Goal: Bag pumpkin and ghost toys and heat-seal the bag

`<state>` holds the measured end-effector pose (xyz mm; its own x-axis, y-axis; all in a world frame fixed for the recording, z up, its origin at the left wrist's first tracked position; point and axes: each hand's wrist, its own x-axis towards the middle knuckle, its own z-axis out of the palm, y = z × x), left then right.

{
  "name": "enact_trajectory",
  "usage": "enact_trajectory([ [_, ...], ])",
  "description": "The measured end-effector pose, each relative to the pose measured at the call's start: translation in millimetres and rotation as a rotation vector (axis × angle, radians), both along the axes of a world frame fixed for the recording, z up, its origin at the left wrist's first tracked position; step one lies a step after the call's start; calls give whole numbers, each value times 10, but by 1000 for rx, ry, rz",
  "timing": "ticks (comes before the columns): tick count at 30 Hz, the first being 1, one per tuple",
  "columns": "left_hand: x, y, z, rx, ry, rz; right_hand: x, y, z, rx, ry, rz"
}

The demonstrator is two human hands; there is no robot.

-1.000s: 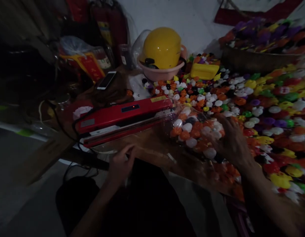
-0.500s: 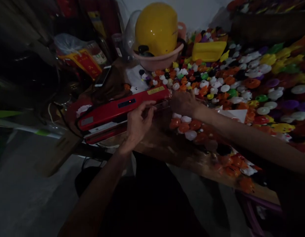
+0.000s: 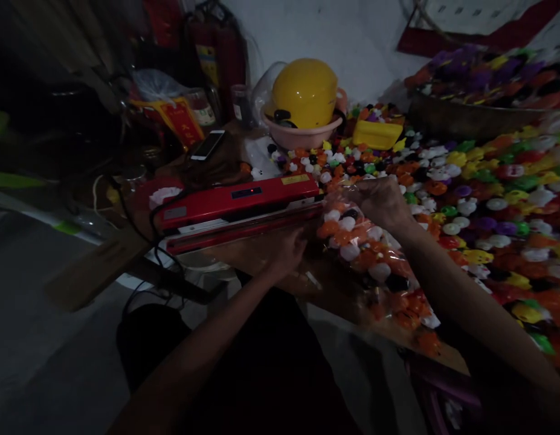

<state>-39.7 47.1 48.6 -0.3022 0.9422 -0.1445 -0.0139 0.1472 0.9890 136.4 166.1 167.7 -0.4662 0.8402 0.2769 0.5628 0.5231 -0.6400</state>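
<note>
My right hand (image 3: 382, 202) is closed on the gathered top of a clear plastic bag (image 3: 356, 241). Orange, white and black small toys fill this bag, which hangs down to the wooden table. Just left of it lies a long red heat sealer (image 3: 238, 202) with a small lit display and a gap along its front. Below the sealer's right end is my left hand (image 3: 289, 251), low over the table edge; its fingers are dim and blurred, and nothing clear shows in them.
A yellow helmet (image 3: 304, 90) sits in a pink basin (image 3: 302, 136) at the back. Loose colourful toys (image 3: 465, 193) cover the right side. A large tub (image 3: 470, 115) heaped with more toys stands behind. A phone (image 3: 208, 145) and black cables (image 3: 157, 254) are on the left.
My right hand has drawn the bag's top to the right, away from the sealer. My left hand has dropped from the sealer's front, down and right. The view has tilted upward.
</note>
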Motion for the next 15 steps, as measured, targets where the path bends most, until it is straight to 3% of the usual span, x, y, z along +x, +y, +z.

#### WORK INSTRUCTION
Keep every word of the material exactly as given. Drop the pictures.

#### RESPONSE
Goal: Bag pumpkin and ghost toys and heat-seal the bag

`<state>` holds the measured end-effector pose (xyz mm; its own x-axis, y-axis; all in a world frame fixed for the recording, z up, its origin at the left wrist's first tracked position; point and axes: each hand's wrist, its own x-axis towards the middle knuckle, its own z-axis out of the palm, y = z × x), left then right.

{
  "name": "enact_trajectory",
  "usage": "enact_trajectory([ [_, ...], ])",
  "description": "The measured end-effector pose, each relative to the pose measured at the call's start: translation in millimetres and rotation as a rotation vector (axis × angle, radians), both along the axes of a world frame fixed for the recording, z up, its origin at the left wrist's first tracked position; step one lies a step after the call's start; calls give whole numbers, each value times 10, but by 1000 for rx, ry, rz",
  "timing": "ticks (comes before the columns): tick count at 30 Hz, the first being 1, one per tuple",
  "columns": "left_hand: x, y, z, rx, ry, rz; right_hand: x, y, z, rx, ry, rz"
}

The demonstrator is two human hands; there is no robot.

-1.000s: 
-0.500s: 
+0.000s: 

<state>-39.7 47.1 48.6 -0.3022 0.9422 -0.1445 -0.0139 0.1472 0.9890 136.4 166.1 167.7 -0.4662 0.8402 0.2769 0.5628 0.5231 -0.6400</state>
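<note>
My right hand (image 3: 382, 202) is closed on the gathered top of a clear plastic bag (image 3: 356, 241). Orange, white and black small toys fill this bag, which hangs down to the wooden table. Just left of it lies a long red heat sealer (image 3: 238, 202) with a small lit display and a gap along its front. Below the sealer's right end is my left hand (image 3: 289, 251), low over the table edge; its fingers are dim and blurred, and nothing clear shows in them.
A yellow helmet (image 3: 304, 90) sits in a pink basin (image 3: 302, 136) at the back. Loose colourful toys (image 3: 465, 193) cover the right side. A large tub (image 3: 470, 115) heaped with more toys stands behind. A phone (image 3: 208, 145) and black cables (image 3: 157, 254) are on the left.
My right hand has drawn the bag's top to the right, away from the sealer. My left hand has dropped from the sealer's front, down and right. The view has tilted upward.
</note>
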Motion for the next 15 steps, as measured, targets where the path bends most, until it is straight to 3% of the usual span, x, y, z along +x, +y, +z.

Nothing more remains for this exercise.